Утром в кабинет директора леспромхоза зашел Поленов.

— Товарищ директор, не надоело в кабинете париться? Есть умное предложение: давай махнем к Ховринову на западную лежневку, поговорим со строителями. А по пути посмотрим, как дела у Никулина на трелевке. Ведь перехода из зимних лесосек в летние без трудностей не бывает. Людям надо привыкнуть к новой обстановке.

— А ты, товарищ парторг, о каких трудностях толкуешь?

— Например, многие не желают переходить на трелевку леса «юмпарями». Ведь всем ясно, насколько это производительнее волокуш. А вот отстать от старого, въевшегося за десятилетия, не могут...

— Могут. Уже отстали: Пешков велел собрать все волокуши в кучу, облил их соляркой и сжег. Здорово горело, красиво.

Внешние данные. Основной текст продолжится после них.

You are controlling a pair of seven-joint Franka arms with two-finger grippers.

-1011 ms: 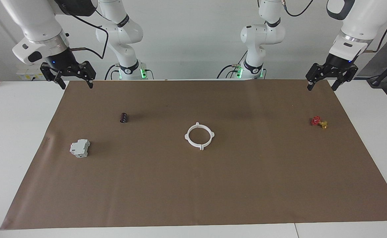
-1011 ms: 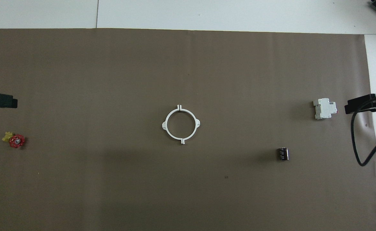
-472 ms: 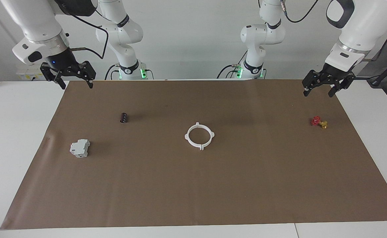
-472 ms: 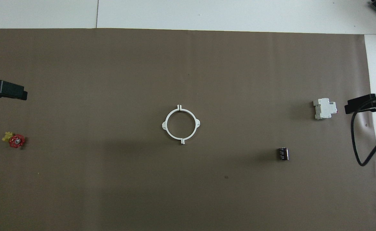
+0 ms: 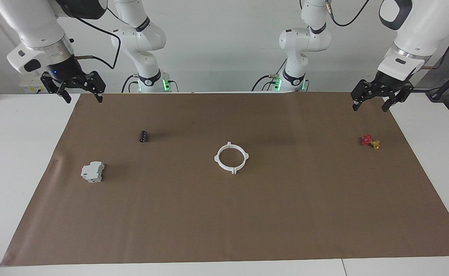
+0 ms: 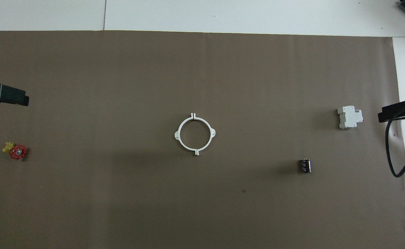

Словно фейерверк в честь перевыполнения плана первого квартала.

— Жаль, меня не было. Ну и как трелевщики?

— Честно говоря, я тоже побаивался, думал, без скандала не обойтись. Пошумели, конечно, некоторые руками махать начали... А кончилось до того прозаически, что и рассказывать не интересно. Вышел к крикунам Пешков. Смотрит на них и пыхтит своей трубкой — завод Путиловский, а не человек. Потом трубку вынул изо рта и говорит: «Кто сегодня будет трелевать не «юмпарями», а чем другим, велю удержать стоимость конедня. А стрелеванную древесину от таких принимать не будут, я распорядился. Кому не нравится — покупайте лошадей у цыган и трелюйте на своих лошадях, как вам заблагорассудится, хоть к хвостам бревна привязывайте». На том все и кончилось.

— Все-таки надо было с мужиками поговорить... Люди поняли бы...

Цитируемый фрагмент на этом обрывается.